» **Try it**: Restate the listing that follows word for word, without its pictures.

» **Provided material**:
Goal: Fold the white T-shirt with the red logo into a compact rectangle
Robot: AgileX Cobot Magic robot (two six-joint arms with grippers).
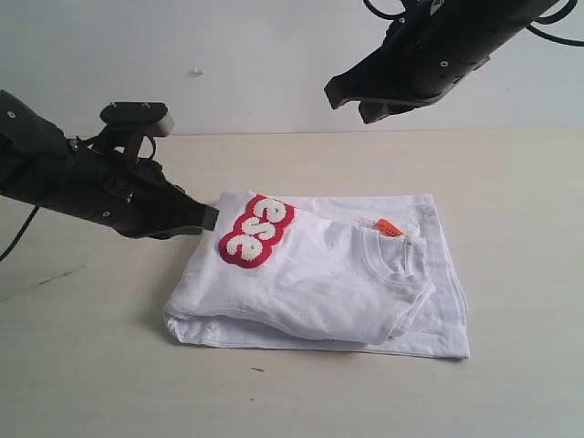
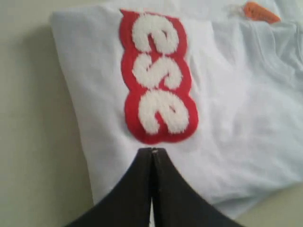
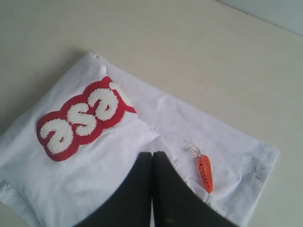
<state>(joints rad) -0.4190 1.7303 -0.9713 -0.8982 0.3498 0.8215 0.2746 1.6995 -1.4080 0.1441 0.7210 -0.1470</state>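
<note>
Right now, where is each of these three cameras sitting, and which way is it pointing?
Exterior view: off the arms, looking down across the table at the folded white T-shirt; both dark arms show, the left gripper low by the shirt, the right gripper raised.
Left wrist view: on the left arm, close over the red logo; its shut gripper shows.
Right wrist view: on the right arm, higher up, looking down at the shirt; its shut gripper shows.
Shared: both wrist views show the logo and the orange neck tag.
</note>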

» **Solution to this exercise**:
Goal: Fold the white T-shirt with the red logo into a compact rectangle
Robot: AgileX Cobot Magic robot (two six-joint arms with grippers).
<state>(joints rad) -0.4190 1.7303 -0.9713 -0.8982 0.3498 0.8215 0.2746 1.6995 -1.4080 0.1441 0.7210 -0.1470</state>
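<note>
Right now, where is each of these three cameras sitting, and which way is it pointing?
Exterior view: off the arms, looking down across the table at the folded white T-shirt; both dark arms show, the left gripper low by the shirt, the right gripper raised.
Left wrist view: on the left arm, close over the red logo; its shut gripper shows.
Right wrist view: on the right arm, higher up, looking down at the shirt; its shut gripper shows.
Shared: both wrist views show the logo and the orange neck tag.
</note>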

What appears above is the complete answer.